As someone that has spent much time in Germany, I find it difficult to believe Germany would surrender under these circumstances:

"In November 1918 German armies were still French and Belgian territory, Berlin remained 450 miles from the nearest front, and the German armies retired from the field of battle in good order. Britain and France were too war-weary to contemplate an invasion of Germany. No Allied army had penetrated the western German frontier, and on the Eastern Front, Germany had already won the war against Russia, concluded with the Treaty of Brest-Litovsk. In the West, Germany had come close to winning the war with the Spring Offensive"

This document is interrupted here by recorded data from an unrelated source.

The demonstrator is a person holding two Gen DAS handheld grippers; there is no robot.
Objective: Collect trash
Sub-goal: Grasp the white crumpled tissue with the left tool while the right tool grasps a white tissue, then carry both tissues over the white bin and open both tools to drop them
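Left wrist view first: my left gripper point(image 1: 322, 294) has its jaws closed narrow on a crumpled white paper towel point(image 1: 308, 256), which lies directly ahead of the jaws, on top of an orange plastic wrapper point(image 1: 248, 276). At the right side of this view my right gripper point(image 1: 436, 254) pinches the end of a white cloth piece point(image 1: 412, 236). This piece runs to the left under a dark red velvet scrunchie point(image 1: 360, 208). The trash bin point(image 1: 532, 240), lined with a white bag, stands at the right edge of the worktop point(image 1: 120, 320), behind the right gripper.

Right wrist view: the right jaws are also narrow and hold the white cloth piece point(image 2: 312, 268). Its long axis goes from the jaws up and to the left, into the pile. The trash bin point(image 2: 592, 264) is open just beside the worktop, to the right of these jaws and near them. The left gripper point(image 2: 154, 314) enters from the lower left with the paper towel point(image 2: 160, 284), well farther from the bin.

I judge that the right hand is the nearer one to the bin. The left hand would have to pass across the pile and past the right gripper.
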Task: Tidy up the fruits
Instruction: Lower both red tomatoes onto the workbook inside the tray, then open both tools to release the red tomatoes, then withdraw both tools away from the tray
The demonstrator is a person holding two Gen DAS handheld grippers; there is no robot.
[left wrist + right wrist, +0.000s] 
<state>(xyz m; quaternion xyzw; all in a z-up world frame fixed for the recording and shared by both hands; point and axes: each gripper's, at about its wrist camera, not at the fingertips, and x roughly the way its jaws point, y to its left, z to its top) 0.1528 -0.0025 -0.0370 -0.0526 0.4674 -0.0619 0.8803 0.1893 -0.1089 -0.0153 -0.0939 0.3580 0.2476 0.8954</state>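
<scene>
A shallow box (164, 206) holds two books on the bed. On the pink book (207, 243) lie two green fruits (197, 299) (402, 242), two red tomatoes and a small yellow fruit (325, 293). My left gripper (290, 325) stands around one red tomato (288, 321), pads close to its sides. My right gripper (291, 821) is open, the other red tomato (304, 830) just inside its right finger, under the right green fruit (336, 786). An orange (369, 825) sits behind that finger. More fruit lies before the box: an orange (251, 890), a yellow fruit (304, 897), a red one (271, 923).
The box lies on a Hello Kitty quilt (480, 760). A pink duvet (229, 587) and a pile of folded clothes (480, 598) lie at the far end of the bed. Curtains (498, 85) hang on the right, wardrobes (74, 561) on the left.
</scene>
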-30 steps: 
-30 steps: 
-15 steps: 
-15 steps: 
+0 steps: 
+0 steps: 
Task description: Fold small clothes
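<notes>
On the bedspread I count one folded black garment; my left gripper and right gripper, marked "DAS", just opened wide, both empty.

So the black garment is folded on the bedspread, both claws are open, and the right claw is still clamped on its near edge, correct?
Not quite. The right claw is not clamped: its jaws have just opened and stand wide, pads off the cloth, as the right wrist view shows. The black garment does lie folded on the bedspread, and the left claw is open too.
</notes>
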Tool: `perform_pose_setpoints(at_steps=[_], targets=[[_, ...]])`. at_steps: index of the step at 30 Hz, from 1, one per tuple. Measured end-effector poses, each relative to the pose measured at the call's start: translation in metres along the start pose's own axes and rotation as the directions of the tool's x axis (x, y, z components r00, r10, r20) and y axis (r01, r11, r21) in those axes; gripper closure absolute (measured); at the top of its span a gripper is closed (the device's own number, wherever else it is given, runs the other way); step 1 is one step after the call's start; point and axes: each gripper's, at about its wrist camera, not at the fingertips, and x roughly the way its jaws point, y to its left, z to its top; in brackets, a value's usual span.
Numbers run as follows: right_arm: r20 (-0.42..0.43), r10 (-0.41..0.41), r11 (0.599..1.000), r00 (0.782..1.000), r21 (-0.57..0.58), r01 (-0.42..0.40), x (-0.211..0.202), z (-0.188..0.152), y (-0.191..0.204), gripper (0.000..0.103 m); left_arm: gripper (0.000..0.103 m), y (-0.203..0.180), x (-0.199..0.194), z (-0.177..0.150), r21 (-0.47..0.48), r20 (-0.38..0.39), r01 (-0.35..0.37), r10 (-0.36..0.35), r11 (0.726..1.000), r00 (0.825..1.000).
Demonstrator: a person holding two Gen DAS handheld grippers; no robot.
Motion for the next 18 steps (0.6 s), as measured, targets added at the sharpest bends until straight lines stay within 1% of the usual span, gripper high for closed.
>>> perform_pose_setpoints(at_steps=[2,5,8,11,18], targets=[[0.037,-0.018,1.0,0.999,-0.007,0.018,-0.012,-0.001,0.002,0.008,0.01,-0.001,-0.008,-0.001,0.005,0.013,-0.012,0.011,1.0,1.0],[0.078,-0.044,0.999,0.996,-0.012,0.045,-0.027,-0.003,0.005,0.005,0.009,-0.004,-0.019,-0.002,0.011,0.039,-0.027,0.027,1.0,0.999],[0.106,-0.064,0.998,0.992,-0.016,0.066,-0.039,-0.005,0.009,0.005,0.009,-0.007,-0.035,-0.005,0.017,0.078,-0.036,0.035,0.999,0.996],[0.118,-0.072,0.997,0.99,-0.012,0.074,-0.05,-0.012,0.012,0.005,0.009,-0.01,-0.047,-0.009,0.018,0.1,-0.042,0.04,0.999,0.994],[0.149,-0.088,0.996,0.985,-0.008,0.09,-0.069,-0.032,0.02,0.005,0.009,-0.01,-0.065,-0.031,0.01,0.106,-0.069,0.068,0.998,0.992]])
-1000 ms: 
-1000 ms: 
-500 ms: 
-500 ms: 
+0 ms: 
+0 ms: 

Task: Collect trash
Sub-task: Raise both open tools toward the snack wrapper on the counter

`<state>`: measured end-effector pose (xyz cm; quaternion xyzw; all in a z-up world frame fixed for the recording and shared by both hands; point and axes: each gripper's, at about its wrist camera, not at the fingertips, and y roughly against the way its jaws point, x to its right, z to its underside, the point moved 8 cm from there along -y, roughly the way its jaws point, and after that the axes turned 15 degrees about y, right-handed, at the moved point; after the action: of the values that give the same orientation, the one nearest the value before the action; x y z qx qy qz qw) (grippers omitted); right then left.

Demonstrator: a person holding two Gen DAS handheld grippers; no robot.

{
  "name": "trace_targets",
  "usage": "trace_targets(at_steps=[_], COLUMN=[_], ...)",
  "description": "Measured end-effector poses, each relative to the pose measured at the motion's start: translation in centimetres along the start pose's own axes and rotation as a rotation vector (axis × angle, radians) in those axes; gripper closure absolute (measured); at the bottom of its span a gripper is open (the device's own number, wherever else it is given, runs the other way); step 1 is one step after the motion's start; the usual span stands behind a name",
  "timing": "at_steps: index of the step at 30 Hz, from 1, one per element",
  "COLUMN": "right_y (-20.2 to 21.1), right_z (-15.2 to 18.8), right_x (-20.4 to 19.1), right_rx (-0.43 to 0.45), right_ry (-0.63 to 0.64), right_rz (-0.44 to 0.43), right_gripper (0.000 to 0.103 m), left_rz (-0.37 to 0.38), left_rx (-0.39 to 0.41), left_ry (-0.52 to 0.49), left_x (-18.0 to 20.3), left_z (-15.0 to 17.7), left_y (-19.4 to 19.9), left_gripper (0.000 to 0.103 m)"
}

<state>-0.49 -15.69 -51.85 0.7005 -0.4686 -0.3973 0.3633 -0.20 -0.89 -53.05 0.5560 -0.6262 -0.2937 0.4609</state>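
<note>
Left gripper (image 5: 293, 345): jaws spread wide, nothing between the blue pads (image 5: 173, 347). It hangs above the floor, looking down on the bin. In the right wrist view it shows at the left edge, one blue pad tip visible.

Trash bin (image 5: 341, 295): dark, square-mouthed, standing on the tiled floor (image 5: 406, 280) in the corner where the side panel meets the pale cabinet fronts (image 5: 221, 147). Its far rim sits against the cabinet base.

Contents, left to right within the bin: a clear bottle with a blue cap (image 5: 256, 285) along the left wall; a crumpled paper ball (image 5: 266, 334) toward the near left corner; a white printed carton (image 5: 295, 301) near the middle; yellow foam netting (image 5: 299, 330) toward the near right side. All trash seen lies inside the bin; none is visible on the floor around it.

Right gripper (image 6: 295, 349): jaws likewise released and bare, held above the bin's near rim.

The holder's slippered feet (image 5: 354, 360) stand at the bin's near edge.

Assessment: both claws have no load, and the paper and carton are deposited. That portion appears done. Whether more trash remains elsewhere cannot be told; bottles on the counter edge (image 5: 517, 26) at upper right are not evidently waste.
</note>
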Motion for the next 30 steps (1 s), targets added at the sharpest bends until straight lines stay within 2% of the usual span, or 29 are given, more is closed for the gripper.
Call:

I guess the next question would be Americas entrance into the War. Was it truly just an opportunity to jump the pile (benefit) from a certain Allied victory? Did the intercepted Zimmerman Telegraph truly scare America of a German/Mexican alliance?

A view into Polish opinion at the time & what is taught in Polish schools about WW1 would be great. The numbers I have seen state nearly 10% of the Polish population was Jewish so maybe this information wasn't even known.
pawian 221 | 24,014
2 Aug 2012 #2
Points to consider for you:

1. You forgot to develop that Stab in the Back theory.

2. Your quote starts with November 1918, and finishes with March-July 1918. Why such an order?

3. Spring offensive actually exhausted and weakened the German army, so talking about close winning it is senseless.

By late April 1918, the danger of a German breakthrough had passed. The German Army had suffered heavy casualties and now occupied ground of dubious value which would prove impossible to hold with the fewer manpower reserves now available. In August 1918, the Allies began a counter-offensive, using new artillery techniques and operational methods. The Hundred Days Offensive resulted in the Germans retreating or being driven from all of the ground taken in the Spring Offensive, the collapse of the Hindenburg line and the capitulation of the German Empire that November.

These are the most obvious issues, the rest are still too vague to start discussing them yet.
OP MarcinD 4 | 135
2 Aug 2012 #3
- The Stab in the Back would be similar to Polish hard feelings towards their fellow Polish-Jews & how they in the simplest terms accepted Soviet Communism too easily. I'm not ready to jump straight to the Balfour Declaration

- I just don't see Germans accepting surrender under those circumstances. Unless we are led to believe Germany foolishly accepted a arms treaty & was truly screwed by the Allies as the age ole tale of kicking a dog while it's down.
Funky Samoan 2 | 181
2 Aug 2012 #4
Pawian, You know the history of Polands western neighbour well! ;-)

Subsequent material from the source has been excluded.